Zerknij w lewo, zajrzyj w prawo, oddal się od najczęściej wybieranych – stałych punktów trasy turystów. Wybierz się do publicznych ogródów, odwiedź starożytny teatr, wybierz się nad brzeg morza. Postaw na spontaniczność, a na pewno niejeden zakamarek tego miejsca Cię zaskoczy.
4. SAVOCA i 5. FORZA D’AGRO
Dla fanów filmowej trylogii „Ojca Chrzestnego” te dwa miasta to obowiązkowe punkty wycieczki wschodnim wybrzeżem Sycylii. I choć tylko niektóre ze scen były kręcone właśnie w tych dwóch miastach, a don Corleone jest niejako komercyjnym wabikiem dla turystów, to naprawdę jest to bez znaczenia, bo…
Savoca – miasteczko naznaczone „Ojcem Chrzestnym”. Jedna z nagranych i kultowych scen filmu to ta, w której Michael Corleone bierze ślub z Apollonią. Poza „mafijną” otoczką jest tu coś więcej niż tła i kadry z legendarnego dzieła Coppoli. Jeśli chcecie zobaczyć na własne oczy malutkie, klimatyczne domki znajdujące się na wzgórzu pod samym zamkiem, pozachwycać się ślicznymi ogródkami, porozkoszować widokami (z jednej strony ogromne góry zapierające dech w piersiach, a z drugiej widok na hipnotyzujące Morze Jońskie) i poczuć „spokój ducha Sycylijczyka”, musicie odwiedzić to miasteczko.
Na deser kawka albo słodki deser w porośniętym winoroślą Barze Vitelli. To tu nakręcono scenę, w której Michael Corleone prosi ojca Apolloni, swojej przyszłej żony, o pozwolenie widywania się z córką. Wewnątrz XVIII-wiecznego budynku znajdziecie mnóstwo pamiątek, artykułów z gazet, drzewo genealogiczne rodu Corleone, zdjęcia aktorów – wszystko związane z okresem nagrywania dzieła Coppoli. Podobno właścicielka baru z chęcią opowiada o tym, jak gościła hollywoodzką ekipę filmową w cichym sycylijskim miasteczku. Niestety, podczas mojej obecności za barem znajdował się jakiś mężczyzna, a poznany Sycylijczyk jako „smaczek” pokazał mi, w którym miejscu mieszka znana sycylijska aktorka – filmowa matka don Vito Corleone’a
Forza d’Agro to z kolei malutka wioska, w której z poziomu morza możemy dojść na szczyt pokaźnej góry, gdzie toczy się życie mieszkańców. Tutaj czas naprawdę stanął w miejscu, ale lokalni mieszkańcy wciąż wspominają okres goszczenia znanych filmowców z USA. To tutaj po starym bruku kroczył dumnie Marlon Brando, a w filmie znajdziemy też klimatyczny plac i kościół.
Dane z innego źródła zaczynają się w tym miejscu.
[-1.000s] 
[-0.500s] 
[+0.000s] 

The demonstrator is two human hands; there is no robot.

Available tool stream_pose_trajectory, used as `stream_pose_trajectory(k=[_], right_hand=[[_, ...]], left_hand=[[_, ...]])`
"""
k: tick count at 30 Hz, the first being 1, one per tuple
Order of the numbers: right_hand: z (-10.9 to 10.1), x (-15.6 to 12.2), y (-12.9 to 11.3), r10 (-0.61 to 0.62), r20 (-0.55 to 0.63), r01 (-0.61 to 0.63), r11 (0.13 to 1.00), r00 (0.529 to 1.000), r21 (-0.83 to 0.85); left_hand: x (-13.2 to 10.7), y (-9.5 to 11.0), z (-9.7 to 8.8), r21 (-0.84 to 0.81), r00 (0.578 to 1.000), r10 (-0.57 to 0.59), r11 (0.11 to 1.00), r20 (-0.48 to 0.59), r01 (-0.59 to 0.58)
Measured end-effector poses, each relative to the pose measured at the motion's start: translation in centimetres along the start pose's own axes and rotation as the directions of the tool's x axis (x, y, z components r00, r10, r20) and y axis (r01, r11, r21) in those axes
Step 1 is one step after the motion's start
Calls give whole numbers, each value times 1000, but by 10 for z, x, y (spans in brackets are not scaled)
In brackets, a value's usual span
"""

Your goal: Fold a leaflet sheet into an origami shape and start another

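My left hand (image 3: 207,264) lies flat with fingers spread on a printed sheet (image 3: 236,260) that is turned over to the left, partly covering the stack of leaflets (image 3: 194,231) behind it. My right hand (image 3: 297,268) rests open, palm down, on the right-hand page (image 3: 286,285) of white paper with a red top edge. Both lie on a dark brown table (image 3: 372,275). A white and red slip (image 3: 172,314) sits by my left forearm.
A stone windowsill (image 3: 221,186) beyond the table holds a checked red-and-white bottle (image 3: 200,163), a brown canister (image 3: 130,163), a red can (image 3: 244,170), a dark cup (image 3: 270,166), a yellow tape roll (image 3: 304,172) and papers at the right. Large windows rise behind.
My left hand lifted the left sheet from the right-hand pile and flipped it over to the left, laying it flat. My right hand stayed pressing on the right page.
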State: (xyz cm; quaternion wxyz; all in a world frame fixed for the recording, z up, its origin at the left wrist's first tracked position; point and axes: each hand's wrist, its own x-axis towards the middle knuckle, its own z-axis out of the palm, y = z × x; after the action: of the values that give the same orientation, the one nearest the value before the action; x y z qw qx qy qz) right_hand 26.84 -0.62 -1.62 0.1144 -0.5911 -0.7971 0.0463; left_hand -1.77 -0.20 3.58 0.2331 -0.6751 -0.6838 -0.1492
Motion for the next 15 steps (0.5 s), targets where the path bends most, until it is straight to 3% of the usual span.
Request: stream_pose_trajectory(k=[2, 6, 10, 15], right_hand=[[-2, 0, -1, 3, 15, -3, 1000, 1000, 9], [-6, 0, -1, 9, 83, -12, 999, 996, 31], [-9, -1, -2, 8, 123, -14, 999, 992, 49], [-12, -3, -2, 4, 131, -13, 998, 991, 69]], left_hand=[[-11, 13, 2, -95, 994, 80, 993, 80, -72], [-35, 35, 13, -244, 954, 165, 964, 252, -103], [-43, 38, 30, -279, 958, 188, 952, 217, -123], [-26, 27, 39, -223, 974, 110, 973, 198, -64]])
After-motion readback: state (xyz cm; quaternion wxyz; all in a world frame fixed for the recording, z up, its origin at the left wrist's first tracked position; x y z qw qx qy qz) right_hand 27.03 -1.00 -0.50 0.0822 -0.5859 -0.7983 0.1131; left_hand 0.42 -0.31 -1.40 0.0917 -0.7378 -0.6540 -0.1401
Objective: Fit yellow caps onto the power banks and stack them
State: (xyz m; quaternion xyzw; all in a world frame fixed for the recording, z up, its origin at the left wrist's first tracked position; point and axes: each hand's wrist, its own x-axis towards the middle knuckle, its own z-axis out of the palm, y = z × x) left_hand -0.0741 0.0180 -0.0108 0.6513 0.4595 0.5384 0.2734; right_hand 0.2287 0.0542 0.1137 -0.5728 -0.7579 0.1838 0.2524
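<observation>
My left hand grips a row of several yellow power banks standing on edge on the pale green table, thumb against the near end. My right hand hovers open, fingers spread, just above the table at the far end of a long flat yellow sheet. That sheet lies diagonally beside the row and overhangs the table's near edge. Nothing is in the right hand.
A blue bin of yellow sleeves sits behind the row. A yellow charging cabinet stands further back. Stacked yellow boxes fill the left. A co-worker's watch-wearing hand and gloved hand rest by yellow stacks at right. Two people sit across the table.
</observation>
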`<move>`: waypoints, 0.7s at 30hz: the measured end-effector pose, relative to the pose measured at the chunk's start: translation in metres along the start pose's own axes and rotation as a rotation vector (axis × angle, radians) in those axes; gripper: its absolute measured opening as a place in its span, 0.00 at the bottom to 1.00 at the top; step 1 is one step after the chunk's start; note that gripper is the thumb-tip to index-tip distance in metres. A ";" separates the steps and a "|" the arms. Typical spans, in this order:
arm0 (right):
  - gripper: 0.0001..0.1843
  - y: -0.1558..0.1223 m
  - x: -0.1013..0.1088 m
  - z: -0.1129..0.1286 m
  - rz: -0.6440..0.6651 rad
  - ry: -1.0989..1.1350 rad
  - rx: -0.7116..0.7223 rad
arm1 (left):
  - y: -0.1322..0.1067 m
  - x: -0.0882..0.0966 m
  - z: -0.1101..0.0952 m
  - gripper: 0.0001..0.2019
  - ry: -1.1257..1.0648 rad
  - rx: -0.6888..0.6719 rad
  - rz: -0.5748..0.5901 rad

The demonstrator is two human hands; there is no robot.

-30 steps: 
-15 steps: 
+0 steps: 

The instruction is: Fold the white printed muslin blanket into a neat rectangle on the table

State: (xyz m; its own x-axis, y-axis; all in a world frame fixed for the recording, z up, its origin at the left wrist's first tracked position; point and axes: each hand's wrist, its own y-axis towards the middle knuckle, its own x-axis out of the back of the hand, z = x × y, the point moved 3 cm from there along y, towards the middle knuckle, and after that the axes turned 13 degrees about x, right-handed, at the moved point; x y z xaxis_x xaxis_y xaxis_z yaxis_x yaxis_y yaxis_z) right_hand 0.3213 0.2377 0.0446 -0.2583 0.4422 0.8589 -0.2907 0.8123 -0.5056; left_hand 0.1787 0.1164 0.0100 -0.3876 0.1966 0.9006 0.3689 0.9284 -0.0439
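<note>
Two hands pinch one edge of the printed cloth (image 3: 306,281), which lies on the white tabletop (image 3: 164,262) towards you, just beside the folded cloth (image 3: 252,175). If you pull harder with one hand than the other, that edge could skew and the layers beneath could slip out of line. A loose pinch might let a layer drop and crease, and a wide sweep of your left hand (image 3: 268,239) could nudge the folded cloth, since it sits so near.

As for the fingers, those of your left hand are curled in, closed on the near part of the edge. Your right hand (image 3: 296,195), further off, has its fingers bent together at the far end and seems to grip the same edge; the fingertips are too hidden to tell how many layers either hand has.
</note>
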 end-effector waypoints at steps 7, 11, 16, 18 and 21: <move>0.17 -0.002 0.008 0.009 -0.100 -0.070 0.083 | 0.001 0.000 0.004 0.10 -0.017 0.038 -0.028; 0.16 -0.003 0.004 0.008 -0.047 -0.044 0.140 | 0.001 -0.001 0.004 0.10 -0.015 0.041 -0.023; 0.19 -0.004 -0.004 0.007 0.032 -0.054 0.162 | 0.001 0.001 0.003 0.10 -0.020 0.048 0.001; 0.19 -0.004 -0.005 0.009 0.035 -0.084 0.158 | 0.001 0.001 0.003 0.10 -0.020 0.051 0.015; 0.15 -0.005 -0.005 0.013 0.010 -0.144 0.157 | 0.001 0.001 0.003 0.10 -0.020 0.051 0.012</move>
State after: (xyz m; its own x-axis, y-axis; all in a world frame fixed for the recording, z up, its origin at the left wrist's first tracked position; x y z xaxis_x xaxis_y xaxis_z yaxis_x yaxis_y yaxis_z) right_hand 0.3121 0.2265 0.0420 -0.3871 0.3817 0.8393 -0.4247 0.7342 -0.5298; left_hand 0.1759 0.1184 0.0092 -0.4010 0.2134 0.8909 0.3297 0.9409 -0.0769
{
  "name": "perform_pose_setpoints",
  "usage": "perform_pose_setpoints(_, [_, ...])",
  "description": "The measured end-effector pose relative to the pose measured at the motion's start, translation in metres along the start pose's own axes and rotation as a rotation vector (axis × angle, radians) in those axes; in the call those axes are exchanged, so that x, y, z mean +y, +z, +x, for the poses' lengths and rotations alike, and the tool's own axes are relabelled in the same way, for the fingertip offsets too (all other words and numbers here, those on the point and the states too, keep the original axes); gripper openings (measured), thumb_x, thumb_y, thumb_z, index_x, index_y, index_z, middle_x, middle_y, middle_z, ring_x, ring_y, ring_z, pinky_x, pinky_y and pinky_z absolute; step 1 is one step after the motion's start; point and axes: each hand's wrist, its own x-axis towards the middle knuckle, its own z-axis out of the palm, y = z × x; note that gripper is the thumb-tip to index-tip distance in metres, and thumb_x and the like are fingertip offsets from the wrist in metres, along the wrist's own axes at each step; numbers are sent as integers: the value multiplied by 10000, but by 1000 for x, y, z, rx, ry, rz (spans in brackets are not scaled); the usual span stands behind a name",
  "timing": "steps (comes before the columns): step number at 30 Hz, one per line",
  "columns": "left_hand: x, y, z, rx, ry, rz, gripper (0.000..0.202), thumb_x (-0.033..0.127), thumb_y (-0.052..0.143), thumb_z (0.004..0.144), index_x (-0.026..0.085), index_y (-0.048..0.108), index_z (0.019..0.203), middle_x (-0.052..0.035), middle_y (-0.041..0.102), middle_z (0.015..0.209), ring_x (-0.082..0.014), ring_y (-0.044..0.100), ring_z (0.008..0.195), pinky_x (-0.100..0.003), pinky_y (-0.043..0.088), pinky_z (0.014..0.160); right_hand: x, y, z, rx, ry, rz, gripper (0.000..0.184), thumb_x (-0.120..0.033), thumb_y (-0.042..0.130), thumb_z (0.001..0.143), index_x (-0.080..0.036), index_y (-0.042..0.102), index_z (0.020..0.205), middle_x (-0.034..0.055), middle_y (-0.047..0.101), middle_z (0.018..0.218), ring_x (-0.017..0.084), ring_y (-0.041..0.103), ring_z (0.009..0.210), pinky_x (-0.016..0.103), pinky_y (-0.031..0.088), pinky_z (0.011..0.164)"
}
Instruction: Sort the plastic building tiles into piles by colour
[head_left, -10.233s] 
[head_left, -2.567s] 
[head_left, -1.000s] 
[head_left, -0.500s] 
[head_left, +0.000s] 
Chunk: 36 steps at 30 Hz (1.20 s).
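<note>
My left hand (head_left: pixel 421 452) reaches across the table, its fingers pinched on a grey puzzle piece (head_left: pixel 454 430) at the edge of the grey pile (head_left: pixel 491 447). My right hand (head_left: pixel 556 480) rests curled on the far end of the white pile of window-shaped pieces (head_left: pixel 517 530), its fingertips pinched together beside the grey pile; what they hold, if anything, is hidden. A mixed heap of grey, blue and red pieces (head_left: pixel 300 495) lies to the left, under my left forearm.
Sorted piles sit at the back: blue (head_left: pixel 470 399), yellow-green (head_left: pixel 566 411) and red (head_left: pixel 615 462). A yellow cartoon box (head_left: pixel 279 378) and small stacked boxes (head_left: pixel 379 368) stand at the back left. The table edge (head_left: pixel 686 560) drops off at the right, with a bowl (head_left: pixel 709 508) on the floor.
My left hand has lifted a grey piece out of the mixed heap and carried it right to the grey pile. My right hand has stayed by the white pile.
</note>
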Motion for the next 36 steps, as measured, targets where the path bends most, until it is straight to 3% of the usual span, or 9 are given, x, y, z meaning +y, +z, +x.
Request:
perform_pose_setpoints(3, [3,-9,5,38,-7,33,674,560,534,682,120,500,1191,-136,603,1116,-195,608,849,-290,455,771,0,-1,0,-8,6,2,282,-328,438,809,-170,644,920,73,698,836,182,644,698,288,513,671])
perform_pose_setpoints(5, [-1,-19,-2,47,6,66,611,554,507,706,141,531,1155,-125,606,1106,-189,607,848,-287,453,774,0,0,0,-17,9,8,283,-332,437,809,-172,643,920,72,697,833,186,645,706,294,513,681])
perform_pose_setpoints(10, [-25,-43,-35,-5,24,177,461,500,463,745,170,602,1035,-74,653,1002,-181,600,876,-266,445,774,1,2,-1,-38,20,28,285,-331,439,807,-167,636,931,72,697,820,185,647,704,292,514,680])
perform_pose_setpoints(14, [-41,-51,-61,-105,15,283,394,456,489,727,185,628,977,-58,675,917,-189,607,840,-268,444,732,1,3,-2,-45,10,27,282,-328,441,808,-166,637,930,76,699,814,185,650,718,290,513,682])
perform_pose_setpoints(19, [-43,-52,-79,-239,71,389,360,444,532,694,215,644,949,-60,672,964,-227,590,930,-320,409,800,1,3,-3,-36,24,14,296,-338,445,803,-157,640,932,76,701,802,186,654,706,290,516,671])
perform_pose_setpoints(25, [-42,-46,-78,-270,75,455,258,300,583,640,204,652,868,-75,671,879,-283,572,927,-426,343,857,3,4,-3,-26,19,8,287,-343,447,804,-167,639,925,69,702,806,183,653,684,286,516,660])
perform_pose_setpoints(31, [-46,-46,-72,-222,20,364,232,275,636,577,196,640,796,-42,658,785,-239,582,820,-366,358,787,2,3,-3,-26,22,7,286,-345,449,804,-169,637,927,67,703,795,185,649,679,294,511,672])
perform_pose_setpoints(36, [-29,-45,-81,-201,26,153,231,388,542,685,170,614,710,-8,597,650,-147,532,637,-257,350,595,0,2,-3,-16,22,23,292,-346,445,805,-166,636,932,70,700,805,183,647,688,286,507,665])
Najważniejszą zaletą obu miasteczek jest fakt, że nie znajdziecie tutaj kramów z tysiącem breloczków i koszulek z podobizną Corleone – tutaj znajdziecie ciszę, spokój, zapach historii i sycylijski charakter. A „wisienką na torcie” na pewno okażą się być wijące się drogi-serpentyny, podczas których raz nasze oko ucieszy widok na zalesione tereny lub po prostu zazielenione góry pokryte uroczymi domkami i ich ogródkami, a z drugiej niebieski, błyszcząc „lazur” w postaci Morza Jońskiego.
O tak! Wschodnie wybrzeże Sycylii jest warte odwiedzenia!